Morgan Hylton, U.K.: Hands-down, the strangest product I’ve seen has been “man-size” tissues. These are tissues made by Kleenex that are supposed to be bigger and tougher than normal tissues, but its name could be taken as pretty offensive.

The main grocery store of the U.K., Asda, is a sister store of Walmart, so it is relatively the same. The contents of the store are a bit different, however; there aren’t a lot of typical American brands and nothing tastes quite the same even if it is an American brand, but I’ve found that nothing is inedible.

Allie Diehl, Spain: The grocery stores are very similar to ones in the U.S., except for the unfortunate lack of peanut butter and oatmeal (which happens to be my favorite breakfast). Although there are large supermarkets, many Spaniards shop at stores that focus on a specific food group, such as the bakery, butcher, or produce shop. Those stores are usually locally owned and more convenient to find in neighborhoods.

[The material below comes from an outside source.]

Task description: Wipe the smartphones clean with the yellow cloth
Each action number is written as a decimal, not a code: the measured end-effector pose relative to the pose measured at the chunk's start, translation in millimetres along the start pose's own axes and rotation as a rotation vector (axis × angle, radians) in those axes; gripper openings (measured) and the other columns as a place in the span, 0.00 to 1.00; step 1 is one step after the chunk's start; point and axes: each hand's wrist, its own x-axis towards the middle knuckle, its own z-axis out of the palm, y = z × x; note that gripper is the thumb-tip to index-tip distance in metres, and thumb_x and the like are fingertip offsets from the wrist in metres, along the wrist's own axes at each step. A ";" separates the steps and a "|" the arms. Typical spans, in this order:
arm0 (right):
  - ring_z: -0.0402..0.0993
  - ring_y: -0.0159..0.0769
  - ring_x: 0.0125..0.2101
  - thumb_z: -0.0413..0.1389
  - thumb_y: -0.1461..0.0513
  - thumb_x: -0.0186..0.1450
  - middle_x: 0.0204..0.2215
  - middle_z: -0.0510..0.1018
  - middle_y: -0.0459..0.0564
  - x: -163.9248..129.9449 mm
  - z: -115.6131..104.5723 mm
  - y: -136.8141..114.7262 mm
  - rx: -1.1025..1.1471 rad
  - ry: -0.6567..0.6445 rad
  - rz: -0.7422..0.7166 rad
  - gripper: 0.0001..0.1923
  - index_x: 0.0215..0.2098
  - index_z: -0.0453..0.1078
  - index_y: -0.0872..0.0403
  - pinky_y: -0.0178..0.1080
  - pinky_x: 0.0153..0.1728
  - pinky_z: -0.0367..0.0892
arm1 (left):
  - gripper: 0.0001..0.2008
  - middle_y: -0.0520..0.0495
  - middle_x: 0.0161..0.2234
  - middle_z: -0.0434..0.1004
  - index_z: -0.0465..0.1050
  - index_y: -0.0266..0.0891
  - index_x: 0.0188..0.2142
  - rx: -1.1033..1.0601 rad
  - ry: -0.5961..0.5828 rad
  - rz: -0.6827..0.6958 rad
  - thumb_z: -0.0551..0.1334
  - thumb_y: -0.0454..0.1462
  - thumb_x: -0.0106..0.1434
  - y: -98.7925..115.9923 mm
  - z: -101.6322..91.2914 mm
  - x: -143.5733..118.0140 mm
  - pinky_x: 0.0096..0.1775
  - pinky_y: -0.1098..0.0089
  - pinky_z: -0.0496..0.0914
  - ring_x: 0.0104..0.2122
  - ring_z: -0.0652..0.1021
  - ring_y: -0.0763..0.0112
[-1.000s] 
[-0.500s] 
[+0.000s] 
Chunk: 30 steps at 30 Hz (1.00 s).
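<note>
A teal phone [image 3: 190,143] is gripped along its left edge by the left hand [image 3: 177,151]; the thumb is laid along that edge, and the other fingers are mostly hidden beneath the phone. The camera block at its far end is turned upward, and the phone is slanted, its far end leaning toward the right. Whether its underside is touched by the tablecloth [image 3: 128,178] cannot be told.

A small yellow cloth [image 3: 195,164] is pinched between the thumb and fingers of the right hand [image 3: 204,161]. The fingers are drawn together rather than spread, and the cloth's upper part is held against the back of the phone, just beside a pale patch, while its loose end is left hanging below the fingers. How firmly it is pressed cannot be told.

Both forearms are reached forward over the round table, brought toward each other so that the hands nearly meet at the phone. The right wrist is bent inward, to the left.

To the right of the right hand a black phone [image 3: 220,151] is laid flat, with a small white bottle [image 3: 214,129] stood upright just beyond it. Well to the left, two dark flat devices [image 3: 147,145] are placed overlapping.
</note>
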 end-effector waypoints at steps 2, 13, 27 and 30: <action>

“What’s the strangest food you’ve eaten abroad?”

Three students weigh in on their most bizarre food experiences while abroad.

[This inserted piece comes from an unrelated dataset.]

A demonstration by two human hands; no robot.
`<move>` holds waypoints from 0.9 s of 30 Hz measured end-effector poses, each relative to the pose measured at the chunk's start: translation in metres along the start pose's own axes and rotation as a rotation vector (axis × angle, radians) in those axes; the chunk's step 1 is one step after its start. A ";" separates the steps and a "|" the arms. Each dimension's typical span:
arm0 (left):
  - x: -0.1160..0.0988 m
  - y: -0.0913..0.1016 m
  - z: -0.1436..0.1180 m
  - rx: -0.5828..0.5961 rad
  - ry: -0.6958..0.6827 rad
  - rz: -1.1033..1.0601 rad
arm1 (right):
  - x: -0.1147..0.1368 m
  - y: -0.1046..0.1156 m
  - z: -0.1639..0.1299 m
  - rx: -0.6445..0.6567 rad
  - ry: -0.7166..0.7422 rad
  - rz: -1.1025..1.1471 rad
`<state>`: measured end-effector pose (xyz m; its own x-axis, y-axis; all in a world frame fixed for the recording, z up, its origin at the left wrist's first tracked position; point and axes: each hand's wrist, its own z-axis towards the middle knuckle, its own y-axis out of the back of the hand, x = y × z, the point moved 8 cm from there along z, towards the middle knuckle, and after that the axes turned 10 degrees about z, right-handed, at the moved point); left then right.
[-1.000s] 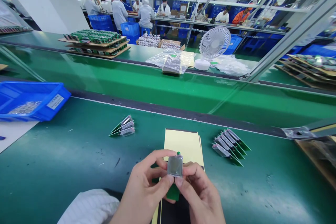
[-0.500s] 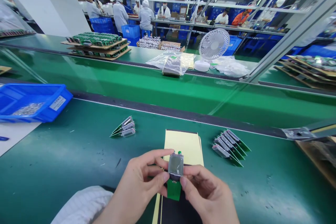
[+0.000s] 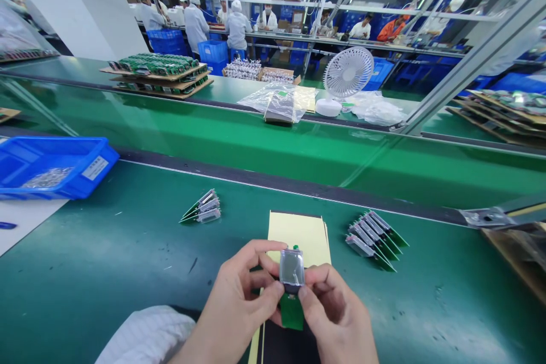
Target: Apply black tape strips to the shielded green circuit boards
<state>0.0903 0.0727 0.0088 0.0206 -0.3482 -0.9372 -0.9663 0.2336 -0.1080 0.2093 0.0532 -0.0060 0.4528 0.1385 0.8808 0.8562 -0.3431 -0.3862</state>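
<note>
Between my two hands is a green circuit board with a small grey display screen (image 3: 292, 267) at its upper end. My left hand (image 3: 249, 290) pinches the left edge, its index finger along the top corner and its thumb at the lower left of the screen. On the right edge, the thumb and fingers of my right hand (image 3: 333, 307) close on the same board. Beneath lies a stack of pale yellow sheets (image 3: 298, 227) with a black lower part. A few similar boards (image 3: 205, 207) lean together at left, and several more (image 3: 371, 239) are fanned out at right.
A blue bin (image 3: 85, 165) of small metal parts stands at far left on white paper. Behind a clear partition, a shelf carries stacked boards (image 3: 157, 68), plastic bags and a white fan (image 3: 347, 77). Beyond, people in white coats sit at benches.
Both hands have shifted slightly right with the circuit board. The grip looks the same, and the boards on the table have stayed put.
</note>
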 end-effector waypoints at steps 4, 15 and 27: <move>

Emma Alquist (Sydney):  Australia doesn’t really have any intensely different cuisine from the states, but there are several different foods that I have tried here.

Photo by Emma Alquist

I think the strangest food I have had so far is a kangaroo burger. This was a bit weird for me to try because I have seen some cute kangaroos while traveling, so I tried not to think too much about what I was eating. I’d always heard kangaroo was good and very lean meat so I decided to give it a try. When the burger was brought to my table, it looked like any beef burger, but I could taste the difference. It almost resembles venison in taste. I don’t think I prefer it to a regular burger, but maybe sometime before I leave I will try a kangaroo steak.